- Exercise:
Each line from the material with the word "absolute" in it must be copied.

▼

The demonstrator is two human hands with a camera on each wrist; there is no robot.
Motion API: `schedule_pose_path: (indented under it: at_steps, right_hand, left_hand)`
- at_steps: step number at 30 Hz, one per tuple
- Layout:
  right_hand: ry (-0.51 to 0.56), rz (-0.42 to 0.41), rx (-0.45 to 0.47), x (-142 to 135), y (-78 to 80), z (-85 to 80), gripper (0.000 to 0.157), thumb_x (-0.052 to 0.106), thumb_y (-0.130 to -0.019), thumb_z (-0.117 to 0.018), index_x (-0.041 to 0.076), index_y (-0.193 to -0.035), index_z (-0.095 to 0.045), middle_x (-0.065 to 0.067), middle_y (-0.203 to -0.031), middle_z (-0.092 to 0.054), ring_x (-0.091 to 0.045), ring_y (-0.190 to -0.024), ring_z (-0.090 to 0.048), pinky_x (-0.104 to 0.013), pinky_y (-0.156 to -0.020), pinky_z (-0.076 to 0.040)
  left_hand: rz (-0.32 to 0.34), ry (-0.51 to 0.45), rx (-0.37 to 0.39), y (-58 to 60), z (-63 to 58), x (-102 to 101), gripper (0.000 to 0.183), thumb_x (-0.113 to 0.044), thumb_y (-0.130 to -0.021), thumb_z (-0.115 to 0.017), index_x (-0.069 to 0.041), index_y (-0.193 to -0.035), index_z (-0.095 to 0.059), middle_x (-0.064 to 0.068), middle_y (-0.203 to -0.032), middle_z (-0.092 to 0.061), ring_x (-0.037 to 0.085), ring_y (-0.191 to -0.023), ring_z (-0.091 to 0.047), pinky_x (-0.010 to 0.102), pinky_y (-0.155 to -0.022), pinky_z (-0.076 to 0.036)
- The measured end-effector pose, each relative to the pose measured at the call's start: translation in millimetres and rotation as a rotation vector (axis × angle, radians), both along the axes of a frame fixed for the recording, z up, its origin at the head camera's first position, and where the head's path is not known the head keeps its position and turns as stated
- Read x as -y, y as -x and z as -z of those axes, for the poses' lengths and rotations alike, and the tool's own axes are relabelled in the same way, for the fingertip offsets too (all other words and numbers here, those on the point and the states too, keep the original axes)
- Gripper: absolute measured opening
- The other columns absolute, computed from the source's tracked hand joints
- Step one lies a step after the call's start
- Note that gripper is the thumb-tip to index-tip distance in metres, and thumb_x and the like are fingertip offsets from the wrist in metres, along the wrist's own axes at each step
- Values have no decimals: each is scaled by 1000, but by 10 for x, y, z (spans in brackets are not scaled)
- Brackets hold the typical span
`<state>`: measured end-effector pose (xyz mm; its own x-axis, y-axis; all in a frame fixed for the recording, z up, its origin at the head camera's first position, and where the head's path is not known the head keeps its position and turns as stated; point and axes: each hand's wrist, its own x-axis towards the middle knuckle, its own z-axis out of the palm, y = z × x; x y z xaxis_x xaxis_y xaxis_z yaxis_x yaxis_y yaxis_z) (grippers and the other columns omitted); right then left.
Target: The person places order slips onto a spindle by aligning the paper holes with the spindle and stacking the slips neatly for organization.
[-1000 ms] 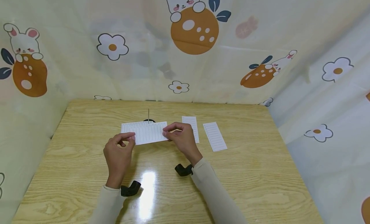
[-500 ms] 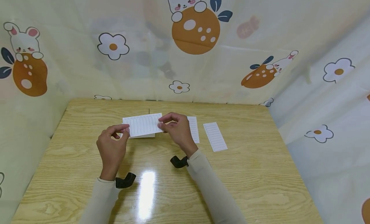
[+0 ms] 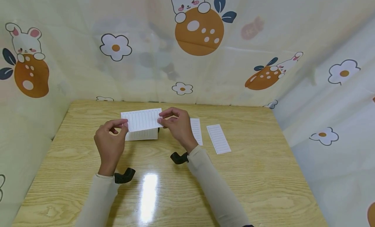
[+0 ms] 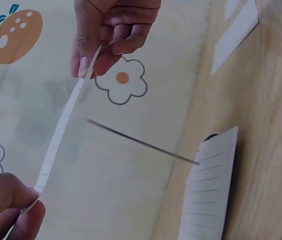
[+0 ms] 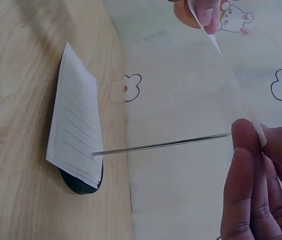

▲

- Answer to this problem:
- Gripper: absolute measured opening
- The other columns absolute, computed from the source's tracked hand joints

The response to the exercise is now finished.